A network administrator has been tasked with securing the WLAN. Which of the following cryptographic products would be used to provide the MOST secure environment for the WLAN? A. WPA2 CCMP B. WPA C. WPA with MAC filtering D. WPA2 TKIP
A. WPA2 CCMP
An access point has been configured for AES encryption but a client is unable to connect to it. Which of the following should be configured on the client to fix this issue? A. WEP B. CCMP C. TKIP D. RC4
B. CCMP
Which of the following would Pete, a security administrator, do to limit a wireless signal from penetrating the exterior walls? A. Implement TKIP encryption B. Consider antenna placement C. Disable the SSID broadcast D. Disable WPA
B. Consider antenna placement
The security administrator has been tasked to update all the access points to provide a more secure connection. All access points currently use WPA TKIP for encryption. Which of the following would be configured to provide more secure connections? A. WEP B. WPA2 CCMP C. Disable SSID broadcast and increase power levels D. MAC filtering
B. WPA2 CCMP
An administrator wants to establish a WiFi network using a high gain directional antenna with a narrow radiation pattern to connect two buildings separated by a very long distance. Which of the following antennas would be BEST for this situation? A. Dipole B. Yagi C. Sector D. Omni
B. Yagi
While previously recommended as a security measure, disabling SSID broadcast is not effective against most attackers because network SSIDs are: A. no longer used to authenticate to most wireless networks. B. contained in certain wireless packets in plaintext. C. contained in all wireless broadcast packets by default. D. no longer supported in 802.11 protocols.
B. contained in certain wireless packets in plaintext.

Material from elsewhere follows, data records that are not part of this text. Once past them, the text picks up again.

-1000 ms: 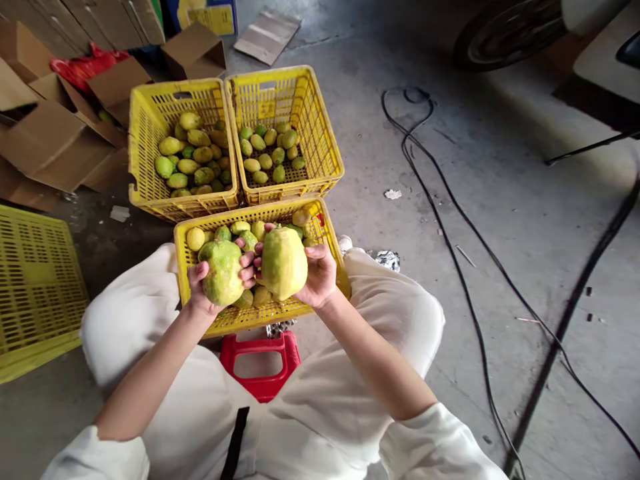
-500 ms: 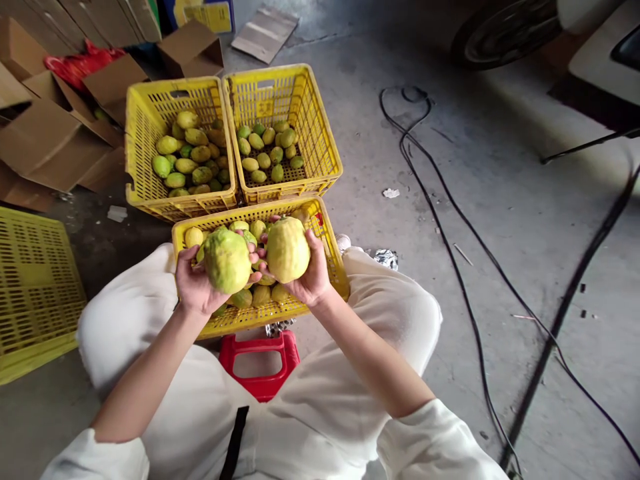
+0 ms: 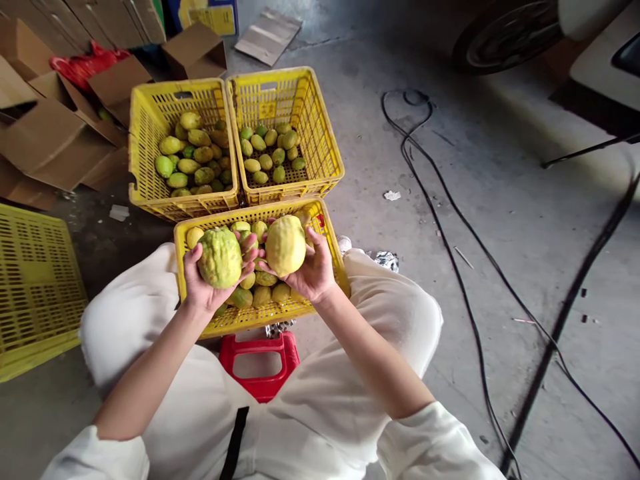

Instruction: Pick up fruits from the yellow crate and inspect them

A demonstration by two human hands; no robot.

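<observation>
**Two fruits in hand over the near crate**

Bottom of frame: white-trousered knees either side of a red stool (image 3: pixel 260 363). Just above, left hand (image 3: pixel 200 283) cupped under a bumpy green fruit (image 3: pixel 220 257), fingers wrapped round its sides; right hand (image 3: pixel 313 270) likewise closed on a smoother yellow fruit (image 3: pixel 285 245). Both held side by side, close together, above the near yellow crate (image 3: pixel 330 257) at frame centre.

Handling, judged: each fills a palm, so likely fairly heavy; rind looks firm, knobbly on the green one, good purchase. Best taken from below with the whole hand; probably bruisable if dropped.

Room: crate rim close under the wrists, knees hemming both sides. Beyond, two more crates touching side by side, left crate (image 3: pixel 150 127) fuller than right crate (image 3: pixel 320 133). Open cardboard boxes (image 3: pixel 45 143) upper left; black cables (image 3: pixel 450 207) across bare concrete at right.
</observation>
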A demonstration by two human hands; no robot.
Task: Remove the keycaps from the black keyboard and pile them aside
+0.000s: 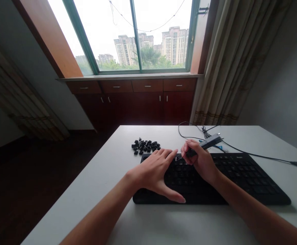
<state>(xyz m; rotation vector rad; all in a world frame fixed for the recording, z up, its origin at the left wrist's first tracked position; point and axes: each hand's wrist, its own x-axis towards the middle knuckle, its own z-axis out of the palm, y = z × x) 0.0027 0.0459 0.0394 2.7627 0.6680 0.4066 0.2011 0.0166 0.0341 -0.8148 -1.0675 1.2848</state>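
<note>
A black keyboard (255, 177) lies across the white table. My left hand (154, 170) rests over its left part with the fingers stretched out and the thumb spread toward the front edge; nothing is in it. Closed round a grey-and-black keycap puller (212, 140), my right hand (198, 158) is above the upper middle of the keyboard. The puller's thin wire end (177, 158) points down and left at the keys, close to my left fingertips. Whether the wire touches a key I cannot tell. Behind my left hand lies a pile of loose black keycaps (145, 145).
A black cable (260, 154) loops over the back and right of the white table (107, 180). Blue-and-white bits (222, 148) lie behind the keyboard. Beyond the table are wooden cabinets (138, 105), a window and curtains (225, 61).
</note>
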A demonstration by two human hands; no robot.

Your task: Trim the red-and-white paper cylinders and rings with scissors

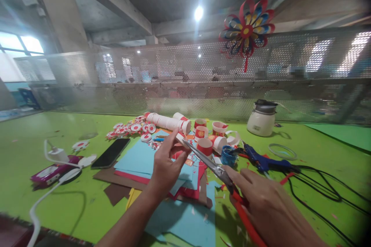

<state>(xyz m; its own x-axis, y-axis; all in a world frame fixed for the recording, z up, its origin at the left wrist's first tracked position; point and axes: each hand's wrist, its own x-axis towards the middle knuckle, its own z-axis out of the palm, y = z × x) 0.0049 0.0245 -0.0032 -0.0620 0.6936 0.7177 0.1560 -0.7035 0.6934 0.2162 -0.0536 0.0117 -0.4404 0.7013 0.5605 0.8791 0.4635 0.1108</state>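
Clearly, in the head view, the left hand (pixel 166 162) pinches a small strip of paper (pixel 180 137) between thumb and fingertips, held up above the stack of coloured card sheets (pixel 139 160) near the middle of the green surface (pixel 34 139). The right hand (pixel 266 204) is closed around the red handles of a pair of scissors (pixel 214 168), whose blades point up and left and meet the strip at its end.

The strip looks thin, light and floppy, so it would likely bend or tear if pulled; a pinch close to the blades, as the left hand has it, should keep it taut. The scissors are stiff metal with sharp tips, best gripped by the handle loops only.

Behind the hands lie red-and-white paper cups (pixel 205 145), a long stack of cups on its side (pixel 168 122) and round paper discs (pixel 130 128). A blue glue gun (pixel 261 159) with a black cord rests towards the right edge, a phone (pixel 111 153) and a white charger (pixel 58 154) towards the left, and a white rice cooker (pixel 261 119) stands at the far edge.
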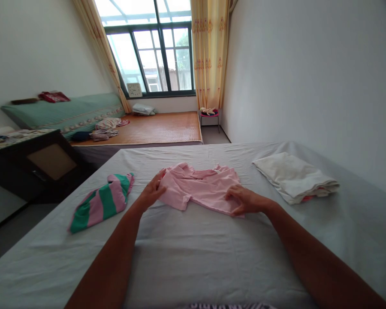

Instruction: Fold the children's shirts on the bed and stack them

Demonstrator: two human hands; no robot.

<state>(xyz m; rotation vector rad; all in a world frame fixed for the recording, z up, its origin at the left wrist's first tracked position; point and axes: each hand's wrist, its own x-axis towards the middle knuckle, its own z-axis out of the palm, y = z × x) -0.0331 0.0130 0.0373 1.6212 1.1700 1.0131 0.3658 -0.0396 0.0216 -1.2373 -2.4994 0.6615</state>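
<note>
A small pink shirt [199,185] lies spread on the grey bed sheet [193,253] in front of me. My left hand [152,191] pinches the shirt's left sleeve edge between thumb and fingers. My right hand [244,201] grips the shirt's near right hem, fingers curled over the cloth. Both forearms reach in from the bottom of the view.
A green and pink striped garment [99,205] lies to the left on the sheet. A folded white cloth pile [294,177] sits at the right. Beyond are a dark cabinet [35,165], a second bed with a mat [154,128] and clothes, a small stool [209,115] and a window.
</note>
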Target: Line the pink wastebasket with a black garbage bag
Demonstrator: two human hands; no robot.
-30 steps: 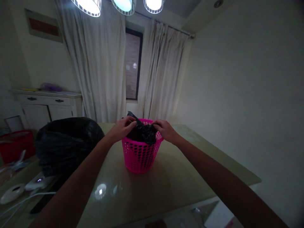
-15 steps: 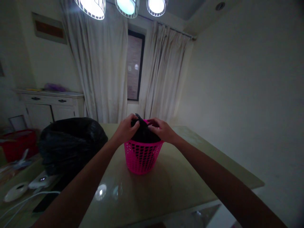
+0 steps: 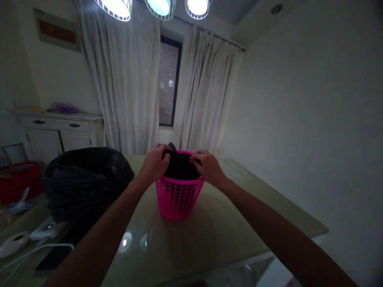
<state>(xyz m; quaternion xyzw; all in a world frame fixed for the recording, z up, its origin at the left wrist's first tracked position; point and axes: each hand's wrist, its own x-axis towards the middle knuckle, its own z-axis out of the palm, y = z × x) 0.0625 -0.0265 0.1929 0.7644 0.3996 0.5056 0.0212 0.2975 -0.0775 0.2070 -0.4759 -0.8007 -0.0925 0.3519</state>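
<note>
Hands spread slightly apart; left hand (image 3: 154,162), right hand (image 3: 206,166) grip closed, pinching black bag (image 3: 179,167) at basket (image 3: 178,197) rim.

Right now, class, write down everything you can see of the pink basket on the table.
The pink basket is a small round tub of bright plastic, its wall pierced with rows of holes and tapering towards the base. It stands upright on the glossy table. A black bag fills its mouth. The left hand and right hand grip the bag at the rim.
</note>
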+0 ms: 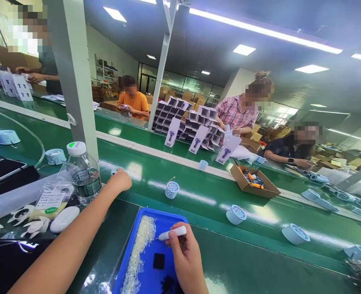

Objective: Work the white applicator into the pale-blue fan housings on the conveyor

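Observation:
My left hand (121, 180) reaches over the green conveyor belt (143, 171), fingers curled around a light blue round plastic housing of which only a sliver shows. In my right hand (186, 255) is a white pen-like tool (172, 233) with a thin tip, pointing left. It is held above a blue tray (160, 214). Small translucent whitish pieces (140, 241) cover the tray's left side. Beside them lie a black square block (159, 261) and a cluster of small black pieces (167, 283), partly hidden near my right wrist.
More light blue housings (172, 190) sit spaced along the belt. A water bottle (85, 175), a plastic bag (52, 198) and white fan-like parts (36, 226) lie at left. Across stand white boxes (199, 139) and an open carton (254, 181). Several people work beyond the belt.

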Motion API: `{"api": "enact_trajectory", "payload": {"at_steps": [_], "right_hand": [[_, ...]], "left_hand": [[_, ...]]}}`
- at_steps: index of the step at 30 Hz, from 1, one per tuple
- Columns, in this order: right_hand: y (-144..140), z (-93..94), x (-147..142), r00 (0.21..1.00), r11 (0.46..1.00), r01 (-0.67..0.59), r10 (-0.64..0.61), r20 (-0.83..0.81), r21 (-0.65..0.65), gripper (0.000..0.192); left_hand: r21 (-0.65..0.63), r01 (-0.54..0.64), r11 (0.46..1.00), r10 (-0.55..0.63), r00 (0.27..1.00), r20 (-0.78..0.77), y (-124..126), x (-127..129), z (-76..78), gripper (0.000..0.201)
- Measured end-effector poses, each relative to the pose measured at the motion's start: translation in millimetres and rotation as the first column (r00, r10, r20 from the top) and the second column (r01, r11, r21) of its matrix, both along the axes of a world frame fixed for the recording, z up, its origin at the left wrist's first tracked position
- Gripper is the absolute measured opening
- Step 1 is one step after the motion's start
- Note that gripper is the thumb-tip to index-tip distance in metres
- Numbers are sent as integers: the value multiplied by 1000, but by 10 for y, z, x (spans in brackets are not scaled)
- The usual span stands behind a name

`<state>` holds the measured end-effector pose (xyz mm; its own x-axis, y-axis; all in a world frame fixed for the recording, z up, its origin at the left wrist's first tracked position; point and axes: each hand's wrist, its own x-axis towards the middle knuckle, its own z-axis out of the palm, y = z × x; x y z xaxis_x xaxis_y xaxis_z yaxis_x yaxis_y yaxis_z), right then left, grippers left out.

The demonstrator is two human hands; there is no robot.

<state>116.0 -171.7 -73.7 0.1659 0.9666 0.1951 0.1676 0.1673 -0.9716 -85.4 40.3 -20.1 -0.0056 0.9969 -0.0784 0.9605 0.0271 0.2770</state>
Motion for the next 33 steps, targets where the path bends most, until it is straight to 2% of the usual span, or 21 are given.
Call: {"api": "enact_trajectory", "payload": {"at_steps": [5,9,13,17,20,23,27,30,33], "right_hand": [[3,-17,2,999,1000,-3,4,37,-13,20],[5,-49,-1,1000,1000,-7,8,24,-30,22],[15,-64,0,998,998,52,-52,35,-20,23],[-5,-2,42,983,996,85,-86,162,18,18],[-48,56,98,949,988,108,-135,286,110,22],[-91,81,141,935,971,140,-194,298,195,27],[-111,99,139,945,985,84,-127,302,153,27],[-109,117,112,946,991,68,-100,308,112,29],[-110,126,98,940,991,67,-101,327,113,29]], "left_hand": [[-88,139,986,-144,988,-59,-84,138,94,37],[-109,161,981,-169,984,-63,-136,186,98,44],[-87,155,984,-159,986,-43,-143,183,81,40],[-35,136,990,-137,991,-1,-122,179,66,35],[-5,98,995,-98,995,24,-113,184,47,32],[21,24,1000,-24,999,27,-132,193,36,36],[72,-80,994,76,996,46,-160,187,32,50],[60,-72,996,68,995,74,-132,162,13,51],[19,-38,999,37,997,71,-83,141,-19,42]]}}
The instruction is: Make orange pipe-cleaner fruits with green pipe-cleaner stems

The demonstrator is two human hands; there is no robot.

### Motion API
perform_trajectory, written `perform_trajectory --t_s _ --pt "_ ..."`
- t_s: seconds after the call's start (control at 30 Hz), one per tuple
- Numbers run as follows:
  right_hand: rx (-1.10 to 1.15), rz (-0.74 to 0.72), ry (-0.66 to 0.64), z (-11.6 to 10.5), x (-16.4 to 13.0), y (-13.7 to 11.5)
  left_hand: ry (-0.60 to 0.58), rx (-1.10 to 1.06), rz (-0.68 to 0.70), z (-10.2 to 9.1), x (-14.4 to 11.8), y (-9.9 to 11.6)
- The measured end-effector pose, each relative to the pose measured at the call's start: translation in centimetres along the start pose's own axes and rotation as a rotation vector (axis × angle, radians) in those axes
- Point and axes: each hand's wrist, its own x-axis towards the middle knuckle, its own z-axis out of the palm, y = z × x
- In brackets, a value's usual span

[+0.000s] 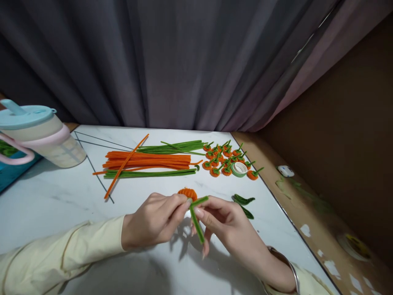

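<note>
- An orange pipe-cleaner coil [187,193] is sitting at the fingertips of both hands, held just above the white marble bench [61,200], with a green pipe-cleaner stem [196,221] bending out of it and hanging down toward the person.
- The left hand [153,221] is pinching the coil between thumb and forefinger, its other fingers curled in.
- The right hand [227,225] is pinching the green stem just beside the coil (a bangle is showing at that wrist).
- Two loose green bent pieces [244,200] are lying near the right hand on the bench.
- Farther back, straight orange stems [147,159] and green stems [172,147] are lying in bundles, one orange stem crossing them at a slant.
- To their right a cluster of finished orange coils with green stalks [224,157] is surrounding a roll of green tape [239,169].
- A lidded jug [39,135] with a pale blue lid is standing at the far left edge.
- A dark curtain [172,61] is hanging behind the bench.
</note>
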Motion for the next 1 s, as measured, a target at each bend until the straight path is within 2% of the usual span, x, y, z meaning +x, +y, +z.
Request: perform_trajectory --t_s 0.1,0.27,0.37,0.47,0.57,0.67,0.73,0.87,0.93,1.0 --pt "0.020 -0.005 0.028 0.0 0.1 -0.1 -0.002 -0.009 0.007 -0.1 0.1 0.0" --pt "0.089 0.039 -0.025 -0.2 0.4 -0.2 -0.051 0.013 0.067 -0.4 0.2 0.1" --pt "0.074 -0.001 0.037 0.1 0.5 0.2 -0.126 0.049 -0.006 -0.3 0.0 0.2" --pt "-0.016 -0.109 0.145 0.6 0.4 1.0 -0.143 0.037 -0.104 -0.1 -0.2 0.5" --pt "-0.218 -0.298 0.251 0.9 0.3 1.9 -0.143 0.019 -0.170 0.1 -0.1 0.8" --pt "-0.415 -0.503 0.309 1.0 0.1 2.5 -0.149 0.006 -0.204 0.4 -0.1 0.9" --pt "-0.454 -0.546 0.320 0.9 0.1 2.8 -0.176 0.021 -0.200 0.5 -0.2 0.7" --pt "-0.337 -0.361 0.286 0.9 0.9 2.8 -0.277 0.015 -0.204 0.6 -0.5 -0.2" --pt "-0.248 -0.255 0.270 1.0 1.4 2.8 -0.327 -0.096 -0.319 0.6 -0.4 -0.7" --pt "-0.200 -0.191 0.234 1.1 1.9 2.8 -0.383 -0.271 -0.522 0.6 -0.2 -1.0"
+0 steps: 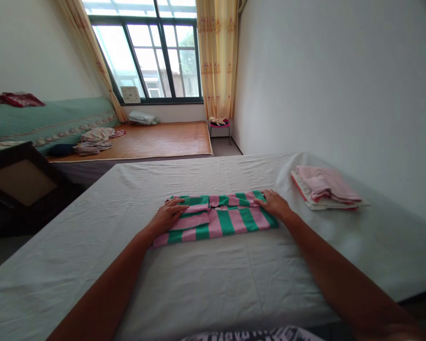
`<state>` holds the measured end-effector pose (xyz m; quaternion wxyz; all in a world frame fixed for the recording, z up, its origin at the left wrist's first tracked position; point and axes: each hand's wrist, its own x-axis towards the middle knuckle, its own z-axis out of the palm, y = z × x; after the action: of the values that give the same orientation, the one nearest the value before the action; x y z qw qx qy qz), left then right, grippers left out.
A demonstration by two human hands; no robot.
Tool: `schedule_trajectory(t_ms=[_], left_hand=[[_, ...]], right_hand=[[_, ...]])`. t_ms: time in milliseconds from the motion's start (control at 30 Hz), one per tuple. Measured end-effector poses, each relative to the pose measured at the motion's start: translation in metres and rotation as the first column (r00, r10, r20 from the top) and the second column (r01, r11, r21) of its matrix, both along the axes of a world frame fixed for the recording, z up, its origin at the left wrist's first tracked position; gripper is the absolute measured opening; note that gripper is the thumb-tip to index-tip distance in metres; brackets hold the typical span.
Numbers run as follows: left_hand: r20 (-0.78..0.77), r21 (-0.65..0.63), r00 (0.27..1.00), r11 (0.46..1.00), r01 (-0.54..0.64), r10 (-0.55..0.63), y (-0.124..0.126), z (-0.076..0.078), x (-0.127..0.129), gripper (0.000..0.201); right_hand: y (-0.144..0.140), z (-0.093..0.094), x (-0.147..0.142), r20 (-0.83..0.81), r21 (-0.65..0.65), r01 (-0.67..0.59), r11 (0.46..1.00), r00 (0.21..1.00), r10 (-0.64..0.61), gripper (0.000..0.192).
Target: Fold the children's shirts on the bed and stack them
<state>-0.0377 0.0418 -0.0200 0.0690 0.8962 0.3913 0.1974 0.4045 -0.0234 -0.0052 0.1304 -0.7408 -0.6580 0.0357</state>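
A folded shirt (230, 220) with pink and green stripes lies flat on the white sheet (213, 279) in the middle of the head view. Its shape is a long strip running left to right, with a sleeve or flap folded over on the left. My left hand (168, 215) rests on the left end of the shirt, fingers stretched out over the cloth. At the far right corner, my right hand (274, 203) lies on the fabric with its fingers extended. Neither hand visibly grips the cloth.
Folded pink and white clothes (326, 187) are stacked on the sheet at right, near the wall. Beyond stands a bed with a brown mat (163, 139) and several clothes (94, 142). A dark cabinet (24, 184) is at left; a small stool (220, 124) stands below the curtain.
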Motion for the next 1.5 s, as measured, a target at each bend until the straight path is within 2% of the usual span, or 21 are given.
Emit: schedule_trajectory(t_ms=[67, 133, 200, 300, 400, 500, 567, 667, 800, 900, 967, 1067, 1167, 1267, 1333, 1400, 1433, 1500], left_hand=[[0.020, -0.011, 0.999, 0.999, 0.034, -0.034, -0.001, 0.004, 0.001, 0.036], [0.043, -0.018, 0.998, 0.998, 0.056, -0.055, -0.003, 0.008, 0.001, 0.033], [0.063, -0.024, 0.996, 0.997, 0.070, -0.069, -0.005, 0.011, 0.000, 0.032], [0.087, -0.038, 0.993, 0.996, 0.083, -0.079, -0.007, 0.014, -0.001, 0.031], [0.110, -0.059, 0.991, 0.994, 0.089, -0.082, -0.007, 0.015, -0.003, 0.030], [0.115, -0.078, 0.990, 0.993, 0.093, -0.084, -0.005, 0.014, -0.005, 0.030], [0.119, -0.085, 0.989, 0.992, 0.096, -0.085, -0.004, 0.013, -0.006, 0.030], [0.148, -0.101, 0.988, 0.993, 0.067, -0.051, -0.004, 0.012, -0.008, 0.029], [0.291, -0.142, 0.955, 0.990, -0.017, 0.058, -0.005, 0.017, -0.015, 0.029], [0.397, -0.203, 0.902, 0.975, -0.094, 0.169, -0.005, 0.020, -0.023, 0.033], [0.436, -0.268, 0.863, 0.952, -0.146, 0.255, -0.005, 0.021, -0.027, 0.036], [0.477, -0.338, 0.819, 0.927, -0.164, 0.319, -0.004, 0.020, -0.031, 0.038], [0.536, -0.358, 0.771, 0.920, -0.162, 0.345, -0.002, 0.018, -0.037, 0.039], [0.600, -0.343, 0.700, 0.915, -0.212, 0.387, -0.001, 0.019, -0.043, 0.041], [0.636, -0.298, 0.666, 0.920, -0.254, 0.390, -0.003, 0.025, -0.043, 0.041], [0.637, -0.219, 0.689, 0.938, -0.267, 0.345, -0.010, 0.033, -0.037, 0.039], [0.612, -0.169, 0.731, 0.953, -0.252, 0.302, -0.014, 0.036, -0.032, 0.037], [0.498, -0.065, 0.845, 0.980, -0.187, 0.194, -0.023, 0.037, -0.018, 0.035]], right_hand=[[-0.005, -0.004, 0.004, -0.052, -0.039, 0.041, 0.998, 0.998, -0.043, 0.054], [-0.007, -0.005, 0.003, -0.098, -0.073, 0.058, 0.996, 0.993, -0.065, 0.048], [-0.007, -0.003, 0.001, -0.142, -0.088, 0.000, 0.996, 0.990, -0.013, 0.036], [-0.006, 0.000, 0.002, -0.266, 0.024, -0.092, 0.995, 0.959, 0.095, 0.023], [-0.007, -0.002, 0.006, -0.413, 0.122, -0.006, 0.993, 0.909, 0.056, 0.022], [-0.008, -0.007, 0.009, -0.436, 0.070, 0.089, 0.994, 0.898, -0.050, 0.021], [-0.008, -0.008, 0.008, -0.444, 0.044, 0.104, 0.994, 0.893, -0.074, 0.022], [-0.008, 0.002, -0.004, -0.541, 0.039, 0.064, 0.997, 0.841, -0.033, 0.026], [-0.004, 0.038, -0.052, -0.728, 0.063, -0.084, 0.994, 0.677, 0.104, 0.034], [0.006, 0.067, -0.111, -0.835, 0.036, -0.253, 0.967, 0.524, 0.168, 0.034], [0.016, 0.076, -0.156, -0.870, 0.020, -0.339, 0.941, 0.458, 0.184, 0.031], [0.030, 0.074, -0.218, -0.869, 0.050, -0.403, 0.914, 0.434, 0.239, 0.028], [0.037, 0.063, -0.261, -0.878, 0.038, -0.494, 0.869, 0.398, 0.264, 0.032], [0.041, 0.060, -0.270, -0.931, -0.011, -0.582, 0.813, 0.303, 0.204, 0.039], [0.045, 0.062, -0.260, -0.944, 0.053, -0.514, 0.856, 0.254, 0.211, 0.038], [0.047, 0.063, -0.244, -0.913, 0.181, -0.367, 0.912, 0.281, 0.294, 0.033], [0.047, 0.062, -0.237, -0.874, 0.251, -0.314, 0.916, 0.332, 0.354, 0.030], [0.040, 0.055, -0.226, -0.726, 0.367, -0.325, 0.872, 0.486, 0.487, 0.027]])
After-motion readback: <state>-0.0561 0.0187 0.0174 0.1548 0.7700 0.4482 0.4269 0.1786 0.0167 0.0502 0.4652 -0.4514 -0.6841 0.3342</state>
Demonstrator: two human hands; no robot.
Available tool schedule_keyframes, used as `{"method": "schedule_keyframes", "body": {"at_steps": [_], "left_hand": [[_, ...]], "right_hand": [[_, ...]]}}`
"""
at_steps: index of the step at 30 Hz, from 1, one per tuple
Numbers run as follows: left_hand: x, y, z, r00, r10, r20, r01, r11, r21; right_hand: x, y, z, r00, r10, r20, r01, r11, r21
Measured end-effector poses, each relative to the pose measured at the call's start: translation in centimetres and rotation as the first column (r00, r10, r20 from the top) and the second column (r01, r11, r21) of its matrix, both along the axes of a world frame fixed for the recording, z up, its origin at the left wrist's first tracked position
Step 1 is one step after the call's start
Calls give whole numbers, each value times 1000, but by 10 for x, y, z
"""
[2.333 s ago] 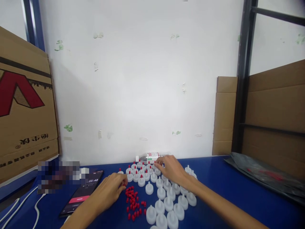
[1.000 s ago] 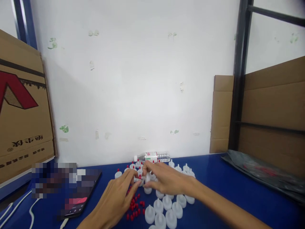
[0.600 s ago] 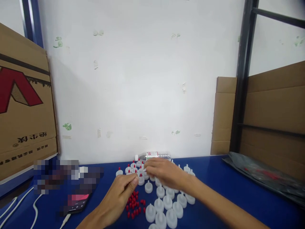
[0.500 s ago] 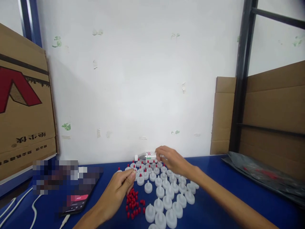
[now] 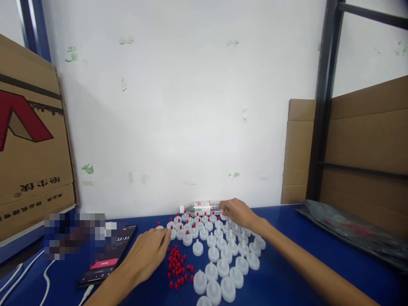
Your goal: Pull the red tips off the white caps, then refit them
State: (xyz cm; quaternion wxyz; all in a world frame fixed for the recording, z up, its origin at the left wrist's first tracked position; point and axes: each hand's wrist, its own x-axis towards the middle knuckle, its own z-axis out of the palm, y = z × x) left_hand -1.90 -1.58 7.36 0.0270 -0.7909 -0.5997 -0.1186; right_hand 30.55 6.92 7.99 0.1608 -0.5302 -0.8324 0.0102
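Head view: nearest you, white caps stand in rows on the blue table, red tips scattered beside them. Your left hand lies loosely curled by the tips; what it pinches I cannot tell. Farther back, your right hand rests fingers on the far caps beside a bottle

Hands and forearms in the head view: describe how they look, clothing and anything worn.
Both the left hand and the right hand are bare: no gloves, rings, watch or wristband show. The forearms are bare too, with no sleeve in view up to the frame edge.
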Motion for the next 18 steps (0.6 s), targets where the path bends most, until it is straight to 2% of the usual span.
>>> {"method": "schedule_keyframes", "body": {"at_steps": [7, 18], "left_hand": [[-1, 0, -1, 1000, -1, -16, 0, 1000, -14], [-16, 16, -18, 998, -57, 0, 57, 996, -68]], "right_hand": [[-3, 4, -15, 1000, -11, 23, 12, 999, -49], [-3, 4, -18, 1000, -31, 1, 31, 999, -30]]}}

Which of the following best practices makes a wireless network more difficult to find? A. Implement MAC filtering B. UseWPA2-PSK C. Disable SSID broadcast D. Power down unused WAPs
C. Disable SSID broadcast
Jane, the security administrator, sets up a new AP but realizes too many outsiders are able to connect to that AP and gain unauthorized access. Which of the following would be the BEST way to mitigate this issue and still provide coverage where needed? (Select TWO). A. Disable the wired ports B. Use channels 1, 4 and 7 only C. Enable MAC filtering D. Disable SSID broadcast E. Switch from 802.11a to 802.11b
C. Enable MAC filtering D. Disable SSID broadcast
Ann, a security administrator, has concerns regarding her company's wireless network. The network is open and available for visiting prospective clients in the conference room, but she notices that many more devices are connecting to the network than should be. Which of the following would BEST alleviate Ann's concerns with minimum disturbance of current functionality for clients? A. Enable MAC filtering on the wireless access point. B. Configure WPA2 encryption on the wireless access point. C. Lower the antenna's broadcasting power. D. Disable SSID broadcasting.
C. Lower the antenna's broadcasting power.
Three of the primary security control types that can be implemented are. A. Supervisory, subordinate, and peer. B. Personal, procedural, and legal. C. Operational, technical, and management. D. Mandatory, discretionary, and permanent.
C. Operational, technical, and management.